Increasingly, Mourinho is in full self-preservation mode, desperate to maintain the thing which most defines him – that he is a winner. The last trophy the 58-year-old won was the 2017 Europa League with Manchester United.

In January, before Spurs faced eighth-tier Marine in the FA Cup, he said “if we lose to them, it’s not my fault, it’s their [the players’] fault”.

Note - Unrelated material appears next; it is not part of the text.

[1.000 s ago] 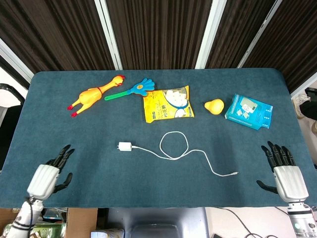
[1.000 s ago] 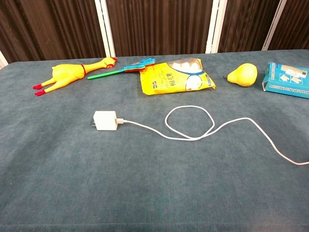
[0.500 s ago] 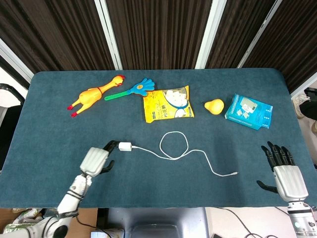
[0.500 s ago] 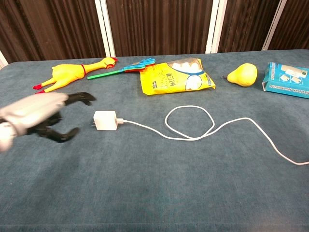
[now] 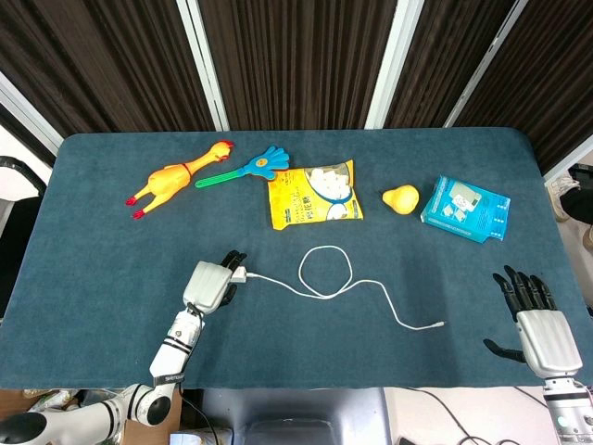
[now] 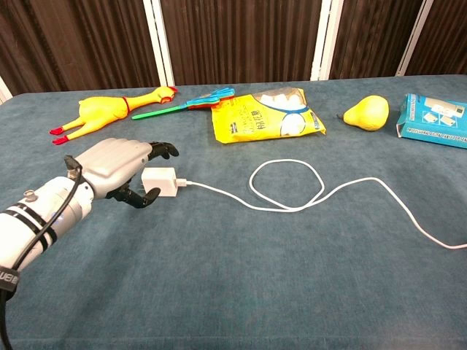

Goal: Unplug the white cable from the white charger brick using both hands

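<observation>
The white charger brick (image 6: 162, 182) lies on the blue table, left of centre, also seen as charger brick (image 5: 235, 274). The white cable (image 6: 288, 207) is plugged into its right side, makes a loop and runs off right; the cable (image 5: 324, 271) ends in a free plug near the front. My left hand (image 6: 117, 169) sits at the brick's left end, fingers reaching past its far side and thumb by its near side, not visibly clamped; this left hand (image 5: 208, 282) covers part of the brick from above. My right hand (image 5: 539, 324) rests spread at the front right, holding nothing.
Along the back lie a yellow rubber chicken (image 5: 171, 176), a blue and green clapper toy (image 5: 248, 168), a yellow snack bag (image 5: 315, 192), a yellow pear (image 5: 401, 198) and a teal box (image 5: 466, 208). The table's front edge runs just under both hands.
My left hand has swept from the front left corner to the charger brick and now brackets its left end. Brick, cable and right hand have barely moved.
</observation>
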Controlling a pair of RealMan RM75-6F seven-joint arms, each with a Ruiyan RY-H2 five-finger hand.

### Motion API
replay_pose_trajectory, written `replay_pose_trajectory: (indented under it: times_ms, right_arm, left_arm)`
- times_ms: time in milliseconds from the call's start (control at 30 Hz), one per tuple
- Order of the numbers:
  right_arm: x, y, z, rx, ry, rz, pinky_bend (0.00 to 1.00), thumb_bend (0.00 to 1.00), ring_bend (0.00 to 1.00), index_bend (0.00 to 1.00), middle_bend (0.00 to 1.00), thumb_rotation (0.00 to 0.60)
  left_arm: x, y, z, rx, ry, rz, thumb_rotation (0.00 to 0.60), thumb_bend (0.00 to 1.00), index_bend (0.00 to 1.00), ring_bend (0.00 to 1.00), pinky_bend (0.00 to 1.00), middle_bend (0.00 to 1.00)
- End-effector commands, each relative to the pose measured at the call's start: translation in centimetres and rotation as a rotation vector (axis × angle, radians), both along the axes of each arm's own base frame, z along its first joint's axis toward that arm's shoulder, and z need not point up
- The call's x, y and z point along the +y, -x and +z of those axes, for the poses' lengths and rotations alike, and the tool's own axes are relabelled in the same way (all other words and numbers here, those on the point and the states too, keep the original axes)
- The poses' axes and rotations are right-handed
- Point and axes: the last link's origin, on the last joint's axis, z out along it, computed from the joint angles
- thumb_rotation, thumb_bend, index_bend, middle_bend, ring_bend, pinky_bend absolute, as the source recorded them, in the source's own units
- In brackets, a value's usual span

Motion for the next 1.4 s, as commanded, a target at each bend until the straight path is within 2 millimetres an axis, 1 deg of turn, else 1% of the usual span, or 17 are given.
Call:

Fast-forward not even two months and the situation was markedly different. “For a long, long, long, long time we have problems in the team that I cannot resolve by myself as a coach,” he said in late February after Spurs’ 2-1 defeat to West Ham was their fifth reverse in their previous six games. “The results are the consequences of multiple situations in football. Mine and my coaching staff’s methods are second to nobody in the world.”

IMAGO / ZUMA Press
Photo: IMAGO / ZUMA Press
IMAGO / ZUMA Press
Photo: IMAGO / ZUMA Press

It’s little surprise that Italy would be Mourinho’s next destination. He is still very well regarded in Serie A, where memories of his treble-winning 2009/10 Inter Milan side remain fresh. There is also something of a vacuum at the top of the table, where Juventus and both Milan clubs are struggling financially in the aftermath of the COVID-19 pandemic. That Juve’s scudetto monopoly has been blown apart could be ideal for Mourinho to drag Roma back to the top table.

At least, that’s what Roma’s owners, Dan and Ryan Friedki, who bought the sleeping giants in August 2020, are hoping. “The appointment of Jose is a huge step in building a long-term and consistent winning culture through our club,” they said last week, clearly determined to restore the sleeping giants to the Italian elite.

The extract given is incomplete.